I Can’t Cover What I Am – Superman Gets Punched!

In this feature, I spotlight comic book covers that follow a specific theme. Here is an archive of all the cover themes we’ve spotlighted so far.

Obviously, when someone is as strong and as tough as Superman is, to see him getting punched by someone (and having it actually be felt) is quite a sight! That’s why it’s been seen so much on covers over the years.

An amusing thing about it, though, is that it was NOT used for the first couple of decades of Superman’s career – I think you could make the argument that this cover theme really does not work until Superman is COMPLETELY set as a paragon of strength and toughness – otherwise, it’s seen as an ACTUAL sign of weakness, and not “Wow, that guy just punched Superman! What the heck is going on in THIS comic?!? I must find out now!”

In any event, here are ten cool comic covers of Superman showing off his “oh man, I just got punched hard” face

Enjoy!

This 60s cover is one of the first uses of the theme…

Jerry Ordway homaged it 20-odd years later…

Born on a Monday, Punched Superman on a Saturday…

Martian Manhunter? More like Martian SUPERManhunter!!

And now the rest of the League!

Not a good day for Superman!!

Obsession is supposed to love Superman! She shouldn’t punch him!

Blockhouse was probably the greatest Superman villain creation of the 1990s…

That Kandorian packed a mean punch, too!

Et tu, Bibbo?!?!

Finally, “Why are you punching yourself? Why are you punching yourself? Why are you punching yourself? Why are you punching yourself? Why are you punching yourself? Why are you punching yourself? Why are you punching yourself? Why are you punching yourself?”

So there you go!

Ten cool comic covers with people punching Superman!

Yep.

That’s it.

Okay, you know I couldn’t do this without a “Batman punching Superman” cover!

So here it is…

Which of these covers is your favorites?

Any other cool comic covers with Superman getting punched that you like?

46 Comments

Tom Fitzpatrick

October 11, 2008 at 6:19 am

Not exactly a cover, but one of my favorites scenes is Batman kicking Superman in the face under green kryptonite. Courtesy of Frank Miller in The Dark Knight Returns # 4.
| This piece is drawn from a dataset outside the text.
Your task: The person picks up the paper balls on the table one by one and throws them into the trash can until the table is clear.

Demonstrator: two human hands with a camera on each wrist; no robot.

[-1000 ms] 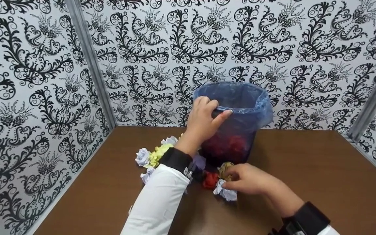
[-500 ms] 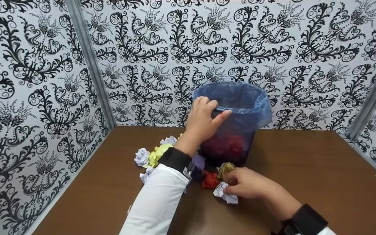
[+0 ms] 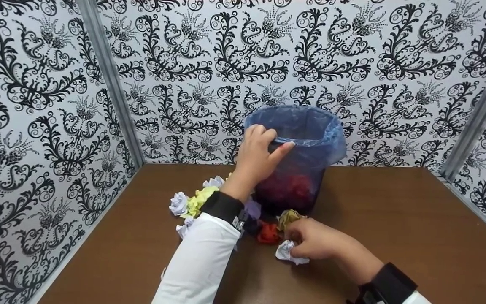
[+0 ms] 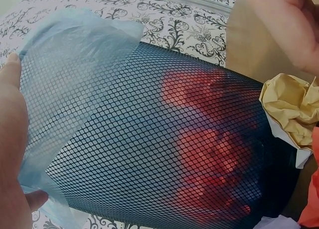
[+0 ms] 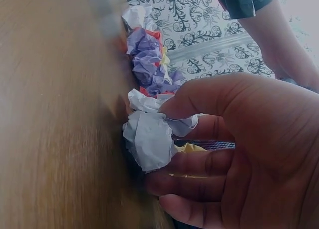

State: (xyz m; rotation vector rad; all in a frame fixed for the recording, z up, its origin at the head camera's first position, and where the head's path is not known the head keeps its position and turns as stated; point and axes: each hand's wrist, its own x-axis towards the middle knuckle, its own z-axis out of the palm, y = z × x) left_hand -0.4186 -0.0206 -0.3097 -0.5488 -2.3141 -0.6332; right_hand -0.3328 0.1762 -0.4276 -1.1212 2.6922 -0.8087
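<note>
A dark mesh wastebasket (image 4: 119, 139) lined with a translucent blue plastic bag (image 3: 331, 145) stands near the back wall, tilted a little. My left hand (image 3: 253, 154) grips its near rim, the thumb over the bag's folded edge. Red crumpled papers (image 4: 212, 149) show through the mesh near the bottom. In front of the wastebasket, my right hand (image 3: 317, 240) pinches a white crumpled paper ball (image 5: 149, 139) between thumb and fingers, low over the table. Just beyond those fingers lies a tan crumpled paper (image 3: 287, 218), and a red one (image 3: 268, 233) sits to its left.
Purple crumpled paper (image 3: 252, 209) rests by the wastebasket's base. More balls, yellow (image 3: 201, 200) and white (image 3: 179, 204), are clustered left of it, partly behind my left forearm. Patterned panels (image 3: 175, 105) border the brown table (image 3: 386, 219) at the back and sides.
My right hand has come slightly nearer, its fingers closing around the white paper ball, which has shifted a little toward me. The left hand keeps its hold on the rim.
</note>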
That was a definite classic.

“Get out of my cave.” Heh. Classic Miller. “Get the hell out of my Goddam Batcave” would be the modern interpretation.

Wow. Some of the worst cover art I’ve ever laid eyes upon to boot!

Vincent Paul Bartilucci

October 11, 2008 at 8:20 am

Of the covers you’ve posted I’d name the Jose Luis Garcia Lopez one as my favorite. Garcia-Lopez is just completely amazing.

Here’s one I really liked as a kid. I didn’t normally buy Action but I had to when I saw this cover:

http://www.comics.org/coverview.lasso?id=27699&zoom=4

But my all time favorite “Superman gets taken down a peg” sequence is Supes vs Muhammad Ali under a red sun radiation generator. Ali totally schools Superman. It’s awesome. I wish there was some way that DC could reprint that comic. Every comic fan should own a copy.

I had that Solomon Grundy comic as a kid (in Spanish.) I remember being shocked because it was the first *realistic* battle I’d ever seen Superman in, and I couldn’t believe anyone could punch him out!

How about “Superman vs Muhammed Ali?” While they are not actually hitting each other in that cover, it was still a *bizarre* cover (and a very convoluted story!)

Btw, what’s the story behind the Superman vs Superman cover? Post-Crisis, their only fight was in Infinite Crisis, and that comic had a different cover (or is this from a tie-in?)

An amusing thing about it, though, is that it was NOT used for the first couple of decades of Superman’s career – I think you could make the argument that this cover theme really does not work until Superman is COMPLETELY set as a paragon of strength and toughness – otherwise, it’s seen as an ACTUAL sign of weakness, and not “Wow, that guy just punched Superman! What the heck is going on in THIS comic?!?

That’s not the reason those covers were never used. Old DC comics were pure escapism fantasies of power wish fulfillment, it’s all fantasies of a really uber-powerful good guy that totally dominates and overpowers the weaker bad guys. They are not about the drama of a close fight or a hero overcoming overwhelming odds. That;s why the traditional DC superhero has a rogue’s gallery full of weaklings. Almost none of Batman’s villain’s know how to fight especially well and are usually not strong, Superman’s worst enemy is a mad scientist with no powers whatsoever, most of the Flash’s enemies don’t have superspeed. It’s all about a vehicle for kids, who typically feel powerless in their lives, even quite often when dealing with other kids as they get bullied a lot, to imagine a world where all the bullies and bad guys are the powerless ones.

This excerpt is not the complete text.